• _Exercise description_: For each line below that contains the string "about", copy that line.

Records excerpted from a collection

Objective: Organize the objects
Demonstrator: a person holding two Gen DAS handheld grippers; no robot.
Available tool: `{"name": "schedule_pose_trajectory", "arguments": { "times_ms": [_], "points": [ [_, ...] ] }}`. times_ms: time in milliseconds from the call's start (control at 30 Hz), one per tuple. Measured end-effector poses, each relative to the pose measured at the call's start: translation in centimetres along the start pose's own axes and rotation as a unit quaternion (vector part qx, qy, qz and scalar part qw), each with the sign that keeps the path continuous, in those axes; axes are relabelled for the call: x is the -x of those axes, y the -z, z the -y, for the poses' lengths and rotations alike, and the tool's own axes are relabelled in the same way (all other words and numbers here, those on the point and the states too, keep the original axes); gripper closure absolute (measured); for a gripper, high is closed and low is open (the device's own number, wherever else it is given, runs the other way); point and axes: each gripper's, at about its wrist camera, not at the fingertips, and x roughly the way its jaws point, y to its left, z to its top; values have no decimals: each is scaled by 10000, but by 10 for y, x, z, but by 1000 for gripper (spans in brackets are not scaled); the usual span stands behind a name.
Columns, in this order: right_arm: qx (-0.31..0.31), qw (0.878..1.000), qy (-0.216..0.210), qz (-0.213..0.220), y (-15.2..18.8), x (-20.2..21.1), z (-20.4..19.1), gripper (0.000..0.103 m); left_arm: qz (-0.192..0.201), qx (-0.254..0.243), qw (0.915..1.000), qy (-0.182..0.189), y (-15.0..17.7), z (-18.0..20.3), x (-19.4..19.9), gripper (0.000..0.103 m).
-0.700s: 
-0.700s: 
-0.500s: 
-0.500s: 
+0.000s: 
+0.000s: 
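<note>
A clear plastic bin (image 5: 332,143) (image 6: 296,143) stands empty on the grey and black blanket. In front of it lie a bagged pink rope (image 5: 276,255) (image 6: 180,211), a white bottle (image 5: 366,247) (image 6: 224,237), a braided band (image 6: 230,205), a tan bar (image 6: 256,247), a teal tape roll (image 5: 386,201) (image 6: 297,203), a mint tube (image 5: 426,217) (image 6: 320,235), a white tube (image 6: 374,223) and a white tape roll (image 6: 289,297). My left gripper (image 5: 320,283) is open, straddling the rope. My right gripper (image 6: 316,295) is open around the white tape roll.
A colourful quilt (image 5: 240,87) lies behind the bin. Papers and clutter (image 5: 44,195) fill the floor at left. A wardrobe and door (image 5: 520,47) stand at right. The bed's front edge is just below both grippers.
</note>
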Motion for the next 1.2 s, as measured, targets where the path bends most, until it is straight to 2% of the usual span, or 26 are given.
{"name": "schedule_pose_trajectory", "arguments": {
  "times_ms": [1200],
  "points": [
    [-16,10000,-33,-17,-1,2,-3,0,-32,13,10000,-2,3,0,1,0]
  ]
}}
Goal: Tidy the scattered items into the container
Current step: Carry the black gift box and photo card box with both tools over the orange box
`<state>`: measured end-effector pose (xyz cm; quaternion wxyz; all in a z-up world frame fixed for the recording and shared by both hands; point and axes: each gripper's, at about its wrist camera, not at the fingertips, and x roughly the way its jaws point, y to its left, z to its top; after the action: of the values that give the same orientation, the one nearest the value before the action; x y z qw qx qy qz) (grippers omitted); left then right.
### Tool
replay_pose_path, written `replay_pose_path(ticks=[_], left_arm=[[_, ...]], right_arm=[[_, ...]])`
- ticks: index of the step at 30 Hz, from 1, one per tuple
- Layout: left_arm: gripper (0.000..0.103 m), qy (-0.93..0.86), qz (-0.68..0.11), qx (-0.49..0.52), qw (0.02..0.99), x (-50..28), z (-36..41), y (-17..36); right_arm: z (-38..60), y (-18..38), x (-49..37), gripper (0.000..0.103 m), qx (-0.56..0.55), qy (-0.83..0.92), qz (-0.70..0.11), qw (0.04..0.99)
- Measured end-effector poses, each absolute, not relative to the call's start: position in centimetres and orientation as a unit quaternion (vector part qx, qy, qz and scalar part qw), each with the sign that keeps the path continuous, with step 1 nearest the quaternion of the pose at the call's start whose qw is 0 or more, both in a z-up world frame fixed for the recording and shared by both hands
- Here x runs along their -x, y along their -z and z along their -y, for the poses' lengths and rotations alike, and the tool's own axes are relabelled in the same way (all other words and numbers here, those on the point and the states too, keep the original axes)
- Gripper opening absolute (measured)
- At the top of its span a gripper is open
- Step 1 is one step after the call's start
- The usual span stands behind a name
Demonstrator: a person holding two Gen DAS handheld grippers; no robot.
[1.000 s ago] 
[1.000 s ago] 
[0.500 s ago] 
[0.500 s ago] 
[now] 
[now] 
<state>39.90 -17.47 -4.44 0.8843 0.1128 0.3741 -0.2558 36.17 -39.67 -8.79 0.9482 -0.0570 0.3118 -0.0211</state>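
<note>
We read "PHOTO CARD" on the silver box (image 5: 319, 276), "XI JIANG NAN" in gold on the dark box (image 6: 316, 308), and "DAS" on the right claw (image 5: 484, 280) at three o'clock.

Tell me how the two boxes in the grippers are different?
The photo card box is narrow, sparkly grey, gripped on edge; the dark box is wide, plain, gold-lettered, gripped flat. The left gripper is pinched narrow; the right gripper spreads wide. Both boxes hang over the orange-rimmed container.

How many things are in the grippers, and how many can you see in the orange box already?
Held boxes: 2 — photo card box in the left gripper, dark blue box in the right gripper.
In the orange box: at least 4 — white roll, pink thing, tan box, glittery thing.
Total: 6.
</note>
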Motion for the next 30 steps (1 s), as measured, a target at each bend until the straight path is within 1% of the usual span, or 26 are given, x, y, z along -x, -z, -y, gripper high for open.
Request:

• _Reply_:
Available tool: `{"name": "schedule_pose_trajectory", "arguments": { "times_ms": [_], "points": [ [_, ...] ] }}`. times_ms: time in milliseconds from the call's start (control at 30 Hz), one per tuple. Measured end-effector poses, each relative to the pose measured at the call's start: translation in centimetres along the start pose's own axes and rotation as a unit quaternion (vector part qx, qy, qz and scalar part qw), each with the sign that keeps the path continuous, in those axes; axes are relabelled for the call: x is the -x of those axes, y the -z, z the -y, for the poses' lengths and rotations alike, and the tool's own axes are relabelled in the same way (all other words and numbers here, those on the point and the states too, keep the original axes); gripper closure absolute (measured); for a gripper, high is closed and low is open (the device's own number, wherever else it is given, runs the other way); point and axes: each gripper's, at about its wrist camera, not at the fingertips, and x roughly the way its jaws point, y to its left, z to its top; values have no decimals: each is scaled by 10000, but by 10 for y, x, z, but by 1000 for gripper (spans in brackets are not scaled); the usual span stands behind a name.
`<state>`: measured end-effector pose (xyz cm; quaternion wxyz; all in a z-up world frame fixed for the recording and shared by both hands; point and axes: each gripper's, at about its wrist camera, not at the fingertips, and x roughly the way its jaws point, y to its left, z to its top; after the action: of the values that give the same orientation, the one nearest the value before the action; x y z qw qx qy qz) (grippers omitted); left then right.

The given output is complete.